The fresh, mild flavor of a violet’s petals goes well with herbs, which is why these pansy-like blossoms have made the transition from decorations to dish stars. Try combining a few snips of basil, chives, and parsley with a handful of viola (Viola spp.) petals in a food processor. Then, combine with softened cream cheese, and spread over your favorite bread for a delicious and entertaining brunch treat.
White and red clover can be used interchangeably in cooking. The vanilla-like taste of the white bloom suggests using it in sweet baked items. The tea made from red clover is beneficial because of its anti-inflammatory effects.
Instead of using sugar flowers to garnish your next cake, try using a bunch of pansies instead. Pansies (Viola x wittrockiana) may be used to adorn your home if you arrange them between two sheets of natural craft paper and press them flat between the pages of a sturdy book. When dry, gently place it into a newly frosted treat.
Make excellent use of the blossoms if your garden produces an abundance of squash (Cucurbita spp.), including zucchini and pumpkin. The long, yellow blooms should be filled with herb-seasoned semi-soft cheese before being dipped in batter and fried in high oil until golden brown. If you want the batter to be extra light and airy, try adding a little seltzer water.
Although many types of marigolds may be eaten, not all of these bright and cheery garden staples have the same flavor. French marigold (Tagetes patula) and gem marigold (Tagetes tenuifolia) are two types that are said to have the greatest sour taste. When used in cooking, marigolds are sometimes referred to as “the poor man’s saffron” because of the deep color they provide. Brighten up a salad with them, or use them as a filling for vegan summer rolls along with bean sprouts, julienned carrots, and sliced scallions.
Daylily (Hemerocallis spp. ) cultivars differ in taste, but they are always savory and go well with eggs and dips. The bud has a more intense flavor than the open flower, and dried buds can be used to give stews and other dishes an extra kick.
If you enjoy the smell of lavender, you might also enjoy tasting it. Sweet as its fragrance, lavender (Lavandula angustifolia) should be used sparingly or it will become cloying. Surprisingly, ice cream made by steeping flower petals in cream and then straining them out before adding additional ingredients is one of its most common applications.
Amazing in scent, their season lasts far too briefly. Peony (Paeonia officinalis) jam or jelly captures the floral and sweet flavor of this medicinal plant. The petals in each flower are densely packed, so you’ll only need a small handful of flowers from your shrub to make a pot of tea and start cooking.
Tulips (Tulipa spp. ), a beloved sign of spring, may make a delicious seasonal culinary appearance.
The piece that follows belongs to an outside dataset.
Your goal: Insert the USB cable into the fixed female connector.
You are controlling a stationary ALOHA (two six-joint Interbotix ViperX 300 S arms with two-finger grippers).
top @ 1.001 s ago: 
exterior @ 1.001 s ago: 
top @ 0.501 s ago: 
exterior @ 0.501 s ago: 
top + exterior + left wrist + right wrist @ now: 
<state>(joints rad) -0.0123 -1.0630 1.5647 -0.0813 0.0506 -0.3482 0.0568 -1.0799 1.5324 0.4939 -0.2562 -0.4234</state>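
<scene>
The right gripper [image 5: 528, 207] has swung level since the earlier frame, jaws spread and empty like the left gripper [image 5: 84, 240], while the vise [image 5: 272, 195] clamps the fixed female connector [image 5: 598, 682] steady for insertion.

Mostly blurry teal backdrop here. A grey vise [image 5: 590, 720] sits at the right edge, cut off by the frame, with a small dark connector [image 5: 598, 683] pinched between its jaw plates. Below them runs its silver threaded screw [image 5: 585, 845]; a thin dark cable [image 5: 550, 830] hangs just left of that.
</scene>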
The pea- and bean-like flavor of the petals makes them a tasty addition to salads and a complement to mild cheeses.
In contrast to the powerful leaves, the light, beautiful blooms of this plant have a milder taste. Rosemary (Rosmarinus officinalis) can be used as a garnish for soups and salads with chicken.
Flowers of the genus Dianthus caryophyllus, commonly known as pinks or carnations, are a favorite low-growing ground cover due to their wide range of available hues. The blooms, which have a sweet clove taste, are a great addition to sorbets, salads, and other cold dishes. It’s important to remember to peel away the bitter base of the petal before using it.